From: Jay L. <jl...@sl...> - 2019-11-04 04:40:53
|
Hi, I just had a weird MFS problem occur and was hoping that someone could provide guidance. (Questions are at the bottom of this note.) My cluster is a simple one with 5 nodes and each node has one HDD. My goal is set to 3 for the share that I am referring to in this post. I just had a drive go offline. Annoying but manageable; however, when it went offline, it appears that it took another unrelated node offline with it and to make matters worse, when I looked at the info tab in MFS, it said that I was missing a number of chunks!

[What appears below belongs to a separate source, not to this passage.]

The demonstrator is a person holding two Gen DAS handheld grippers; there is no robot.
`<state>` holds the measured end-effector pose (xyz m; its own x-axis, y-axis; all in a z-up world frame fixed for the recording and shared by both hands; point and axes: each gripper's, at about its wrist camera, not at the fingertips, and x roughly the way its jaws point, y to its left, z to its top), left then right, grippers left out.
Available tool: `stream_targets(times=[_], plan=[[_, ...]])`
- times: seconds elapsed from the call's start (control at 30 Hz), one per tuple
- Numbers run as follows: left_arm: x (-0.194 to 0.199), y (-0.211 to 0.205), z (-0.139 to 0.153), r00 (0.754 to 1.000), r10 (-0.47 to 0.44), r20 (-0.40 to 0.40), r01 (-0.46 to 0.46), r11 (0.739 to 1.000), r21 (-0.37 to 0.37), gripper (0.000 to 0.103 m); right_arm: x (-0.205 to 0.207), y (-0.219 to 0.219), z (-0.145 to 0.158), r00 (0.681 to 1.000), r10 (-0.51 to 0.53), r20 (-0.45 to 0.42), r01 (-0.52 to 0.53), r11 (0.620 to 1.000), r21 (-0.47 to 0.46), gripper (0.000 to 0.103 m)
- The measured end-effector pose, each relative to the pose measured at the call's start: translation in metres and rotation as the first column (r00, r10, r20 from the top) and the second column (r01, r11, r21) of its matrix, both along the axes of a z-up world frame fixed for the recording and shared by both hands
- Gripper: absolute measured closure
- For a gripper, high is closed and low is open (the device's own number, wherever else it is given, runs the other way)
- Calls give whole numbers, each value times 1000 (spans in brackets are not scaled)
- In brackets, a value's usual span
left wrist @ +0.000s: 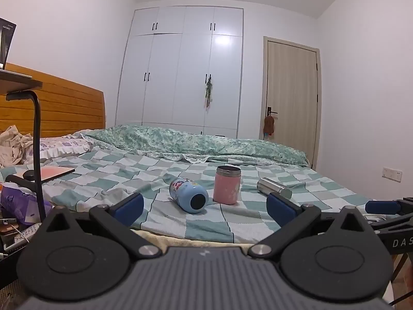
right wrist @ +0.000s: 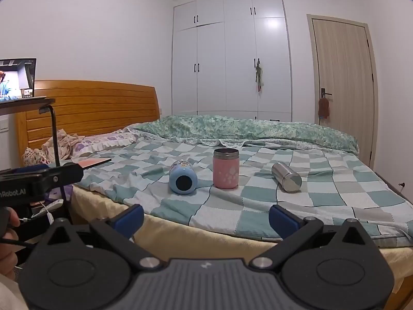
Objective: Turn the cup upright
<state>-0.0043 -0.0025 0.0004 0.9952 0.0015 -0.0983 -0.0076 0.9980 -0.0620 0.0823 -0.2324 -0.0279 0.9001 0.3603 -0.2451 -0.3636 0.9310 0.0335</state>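
Observation:
Three cups rest on the checked bedspread (left wrist: pixel 180 222) (right wrist: pixel 322 188). A blue cartoon-print cup (left wrist: pixel 189 194) (right wrist: pixel 182 177) lies on its side, base toward me. A pink cup (left wrist: pixel 227 184) (right wrist: pixel 226 168) stands upright beside it. A steel cup (left wrist: pixel 274 187) (right wrist: pixel 286 177) lies on its side at the right. My left gripper (left wrist: pixel 204 208) is open and empty at the bed's near edge, short of the blue and pink cups. My right gripper (right wrist: pixel 206 218) is open and empty, further back from the bed.
A side table on a black curved stand (left wrist: pixel 37 139) (right wrist: pixel 55 139) stands at the left with a laptop (right wrist: pixel 16 80) on top. A flat pink-topped item (left wrist: pixel 53 172) lies on the bed at left. A rolled green quilt (left wrist: pixel 206 142) lies behind the cups. The other gripper shows at the frame edge (left wrist: pixel 387 206) (right wrist: pixel 38 178).

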Motion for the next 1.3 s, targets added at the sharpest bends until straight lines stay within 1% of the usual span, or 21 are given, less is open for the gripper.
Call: stream_targets(times=[0.27,0.3,1.3], plan=[[3,2,0,1000,0,-9,0,1000,-7,0,0,0,0,1000,0,0,0,1000,3,0],[2,3,-6,1000,0,-9,0,1000,-7,0,0,0,0,1000,0,0,0,1000,3,0],[4,2,-11,1000,3,-14,-3,1000,-9,0,0,0,-1,1000,0,-4,0,1000,5,0]])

I have no idea why this would happen. Here is the syslog from the unrelated node: Nov 4 03:24:45 chunkserver4 mfschunkserver[587]: workers: 10+ Nov 4 03:25:24 chunkserver4 mfschunkserver[587]: replicator,read chunks: got status: IO error from (192.168.x.x:24CE) <-- The IP of the failed node Nov 4 03:25:24 chunkserver4 mfschunkserver[587]: message repeated 3 times: [ replicator,read chunks: got status: IO error from (192.168.x.x:24CE)] <-- The IP of the failed node Nov 4 03:26:32 chunkserver4 mfschunkserver[587]: workers: 20+ After those messages, the node stopped responding and I could not ping it. A reboot brought it back online. Here are my questions: 1. Why would a bad disk on one node bring down another so aggressively? Shouldn't they behave 100% independently of each other? 2. Since I have a goal of 3 and effectively lost 2 drives (e.g. the bad drive and the offline node) then shouldn't I still have access to all my data? Why was MFS indicating missing chunks in this scenario? Shouldn't I have 3 copies of my data and so be protected from a double disk failure? Thank you, JL |